Farewell to Giovanna Marini, the Italian Joan Baez was 87 yeas old

Giovanna Marini died at the age of 87, following a short illness. Roman singer-songwriter, daughter of the composer Giovanni Salviucci and student of Andres Segovia, she founded the first popular music school in Italy, that of Testaccio, in the 1970s. Traveling since the 1960s to speak about the Italy of protest, tradition and ritual, he frequented Pier Paolo Pasolini, Italo Calvino and Diego Carpitella, learning popular singing.

Nicknamed “the Italian Joan Baez”, both for the content of her music and for her appearance, characterized by short and inimitable white hair and a lively and intense look, she participated in 1964 in the show “Bella Ciao”, at the Festival of Due Mondi di Spoleto, and in 1966 in “Ci ragione e canto” by Dario Fo. He was part of the Nuovo Canzoniere Italiano. Among his acquaintances were also several young Roman singer-songwriters, such as Francesco De Gregori with whom, in 2002, he made the album “He whistles the steam”, a work that brought together the classics of Italian popular music and renewed them.
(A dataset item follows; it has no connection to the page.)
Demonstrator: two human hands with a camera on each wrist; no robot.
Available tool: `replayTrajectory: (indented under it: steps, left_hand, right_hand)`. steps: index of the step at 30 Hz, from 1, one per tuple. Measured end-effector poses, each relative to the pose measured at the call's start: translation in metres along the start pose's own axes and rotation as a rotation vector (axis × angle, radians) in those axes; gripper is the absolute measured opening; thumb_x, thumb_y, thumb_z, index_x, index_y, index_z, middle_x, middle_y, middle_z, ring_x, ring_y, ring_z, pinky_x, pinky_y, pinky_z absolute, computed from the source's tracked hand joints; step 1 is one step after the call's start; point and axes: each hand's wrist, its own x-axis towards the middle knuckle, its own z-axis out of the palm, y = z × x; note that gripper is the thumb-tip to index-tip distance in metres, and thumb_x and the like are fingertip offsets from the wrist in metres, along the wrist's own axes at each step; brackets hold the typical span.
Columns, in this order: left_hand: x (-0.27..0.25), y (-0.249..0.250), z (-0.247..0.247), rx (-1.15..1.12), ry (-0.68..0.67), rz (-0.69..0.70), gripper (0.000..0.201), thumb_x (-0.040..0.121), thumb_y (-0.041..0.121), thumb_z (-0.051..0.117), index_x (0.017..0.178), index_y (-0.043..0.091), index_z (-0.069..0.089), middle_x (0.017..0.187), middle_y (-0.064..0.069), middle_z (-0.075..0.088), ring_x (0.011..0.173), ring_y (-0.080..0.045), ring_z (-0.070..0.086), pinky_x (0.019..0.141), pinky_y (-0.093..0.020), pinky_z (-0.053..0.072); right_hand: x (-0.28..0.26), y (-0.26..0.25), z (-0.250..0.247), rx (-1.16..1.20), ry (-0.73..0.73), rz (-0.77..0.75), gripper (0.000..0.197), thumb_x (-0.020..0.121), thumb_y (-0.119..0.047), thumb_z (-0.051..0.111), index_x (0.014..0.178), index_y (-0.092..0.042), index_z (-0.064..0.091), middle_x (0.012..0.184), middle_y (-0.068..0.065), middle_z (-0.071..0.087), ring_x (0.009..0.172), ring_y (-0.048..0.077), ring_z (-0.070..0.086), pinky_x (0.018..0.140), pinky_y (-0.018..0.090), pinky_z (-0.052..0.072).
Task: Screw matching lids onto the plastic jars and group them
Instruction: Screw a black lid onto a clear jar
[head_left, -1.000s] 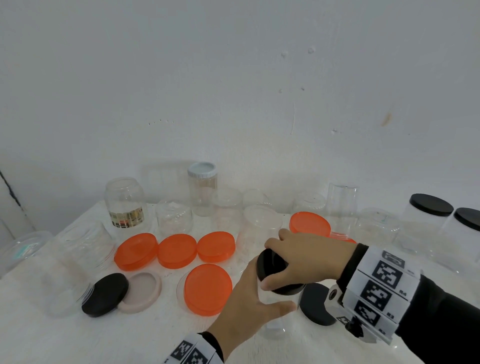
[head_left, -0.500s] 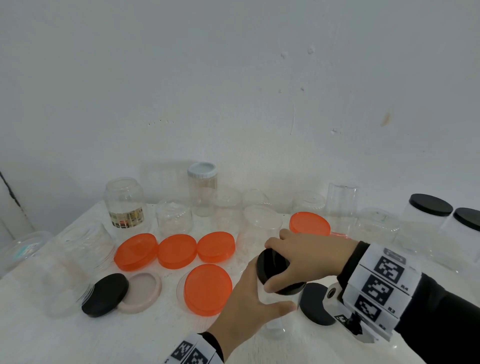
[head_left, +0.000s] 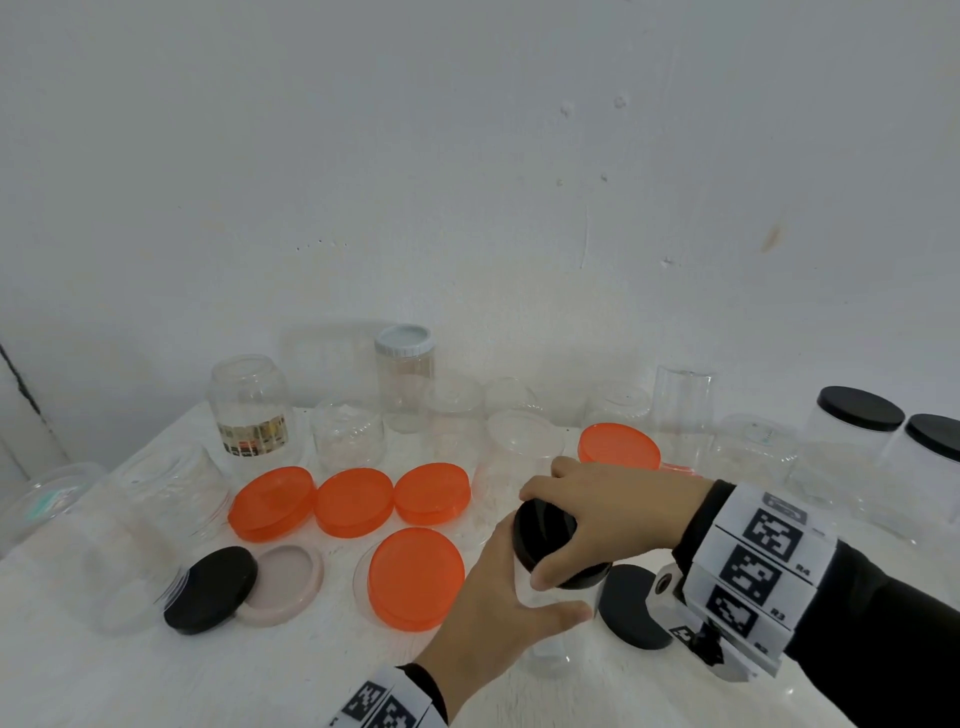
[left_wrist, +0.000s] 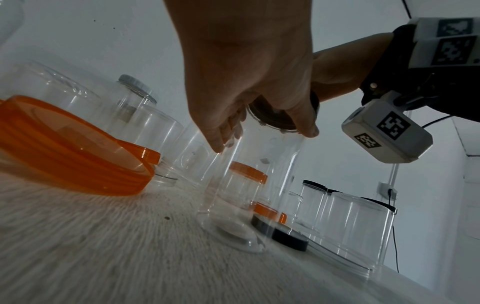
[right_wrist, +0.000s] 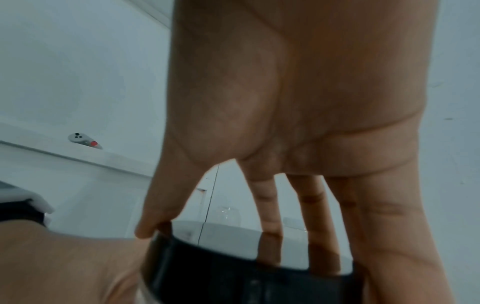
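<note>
The right hand (head_left: 610, 512) arches downward, thumb and fingertips (right_wrist: 272, 224) curled over the rim of what it grips, black sleeve and tagged white wristband behind it. The left hand (head_left: 498, 608) reaches up from below it, palm wrapped sideways, thumb stretched toward the right wrist, fingers (left_wrist: 221, 139) curled around the far side.

A clear plastic jar (left_wrist: 249, 185) stands upright on the bench under my fingers (head_left: 545, 499), a black lid (head_left: 545, 530) seated on its mouth; orange lids (head_left: 415, 574) lie nearby.
</note>
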Motion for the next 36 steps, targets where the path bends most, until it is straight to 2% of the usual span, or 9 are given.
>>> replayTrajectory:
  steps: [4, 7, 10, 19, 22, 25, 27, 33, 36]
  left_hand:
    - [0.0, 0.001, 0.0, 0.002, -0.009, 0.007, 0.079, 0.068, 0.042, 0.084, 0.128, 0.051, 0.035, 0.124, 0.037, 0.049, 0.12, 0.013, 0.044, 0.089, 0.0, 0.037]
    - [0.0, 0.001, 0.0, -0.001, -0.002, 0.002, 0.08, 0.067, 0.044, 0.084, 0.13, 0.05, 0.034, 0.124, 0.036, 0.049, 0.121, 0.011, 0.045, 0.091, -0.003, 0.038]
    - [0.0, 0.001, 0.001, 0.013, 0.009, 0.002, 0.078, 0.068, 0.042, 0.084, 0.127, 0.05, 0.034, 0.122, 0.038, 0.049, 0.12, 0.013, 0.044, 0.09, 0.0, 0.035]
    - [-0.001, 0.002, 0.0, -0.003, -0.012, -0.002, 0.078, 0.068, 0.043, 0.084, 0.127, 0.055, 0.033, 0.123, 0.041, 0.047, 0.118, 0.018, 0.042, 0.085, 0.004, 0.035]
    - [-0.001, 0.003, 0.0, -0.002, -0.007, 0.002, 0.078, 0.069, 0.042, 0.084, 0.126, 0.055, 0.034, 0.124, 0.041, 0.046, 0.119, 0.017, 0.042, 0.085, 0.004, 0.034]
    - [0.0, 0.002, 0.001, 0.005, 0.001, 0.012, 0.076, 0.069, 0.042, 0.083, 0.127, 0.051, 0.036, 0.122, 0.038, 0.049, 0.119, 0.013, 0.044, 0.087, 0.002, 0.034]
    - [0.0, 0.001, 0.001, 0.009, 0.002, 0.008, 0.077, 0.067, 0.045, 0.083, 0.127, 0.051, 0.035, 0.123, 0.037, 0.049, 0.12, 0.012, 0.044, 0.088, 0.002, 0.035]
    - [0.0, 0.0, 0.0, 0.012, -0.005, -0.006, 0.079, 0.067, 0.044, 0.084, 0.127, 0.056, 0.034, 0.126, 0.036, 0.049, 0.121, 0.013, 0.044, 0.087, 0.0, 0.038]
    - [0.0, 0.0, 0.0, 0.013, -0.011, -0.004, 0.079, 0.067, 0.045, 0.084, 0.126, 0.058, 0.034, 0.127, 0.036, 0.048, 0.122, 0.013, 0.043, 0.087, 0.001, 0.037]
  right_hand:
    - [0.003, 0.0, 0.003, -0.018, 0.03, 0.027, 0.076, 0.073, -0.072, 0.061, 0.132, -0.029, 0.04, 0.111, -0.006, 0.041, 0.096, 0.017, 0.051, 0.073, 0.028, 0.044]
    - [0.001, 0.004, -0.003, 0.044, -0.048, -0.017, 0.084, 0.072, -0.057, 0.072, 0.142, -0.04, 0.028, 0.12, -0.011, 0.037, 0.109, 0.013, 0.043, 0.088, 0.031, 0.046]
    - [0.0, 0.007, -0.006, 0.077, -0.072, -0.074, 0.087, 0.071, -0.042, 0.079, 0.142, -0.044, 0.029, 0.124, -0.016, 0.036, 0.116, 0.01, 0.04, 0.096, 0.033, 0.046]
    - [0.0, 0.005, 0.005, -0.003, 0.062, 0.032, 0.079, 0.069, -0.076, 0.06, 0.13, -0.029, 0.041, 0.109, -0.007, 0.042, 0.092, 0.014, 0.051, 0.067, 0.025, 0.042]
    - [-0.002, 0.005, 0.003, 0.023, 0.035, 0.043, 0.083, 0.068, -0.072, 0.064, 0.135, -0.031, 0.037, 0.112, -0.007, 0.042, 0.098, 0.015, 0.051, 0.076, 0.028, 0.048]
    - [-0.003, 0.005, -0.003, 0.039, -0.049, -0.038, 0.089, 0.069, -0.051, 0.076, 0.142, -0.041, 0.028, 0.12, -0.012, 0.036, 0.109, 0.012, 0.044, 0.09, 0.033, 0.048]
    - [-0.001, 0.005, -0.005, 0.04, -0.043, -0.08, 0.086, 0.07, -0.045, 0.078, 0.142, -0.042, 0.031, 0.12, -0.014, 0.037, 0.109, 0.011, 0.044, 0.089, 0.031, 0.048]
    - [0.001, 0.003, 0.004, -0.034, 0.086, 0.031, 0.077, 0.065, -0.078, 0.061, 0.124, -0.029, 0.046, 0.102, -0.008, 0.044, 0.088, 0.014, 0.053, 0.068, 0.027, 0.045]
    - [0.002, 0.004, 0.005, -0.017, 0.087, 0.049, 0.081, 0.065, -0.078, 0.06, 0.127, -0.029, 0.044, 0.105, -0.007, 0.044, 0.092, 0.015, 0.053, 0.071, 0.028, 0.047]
From 1991 to 2000, he taught applied ethnomusicology at the University of Paris. Many social posts express condolences for his passing. Among them also that of Bobo Craxi: “Giovanna Marini contributed with her research and her artistic talent to the history of Italian popular music, and was at the forefront in the struggles for the progress of our country. We are indebted to her . I cry over the disappearance,” he wrote. “I take off my hat in honor of Giovanna Marini. A career and life always on the positive side. She is gone forever with her body, but her spirit and her example will remain immortal,” adds journalist Gianni Cerqueti.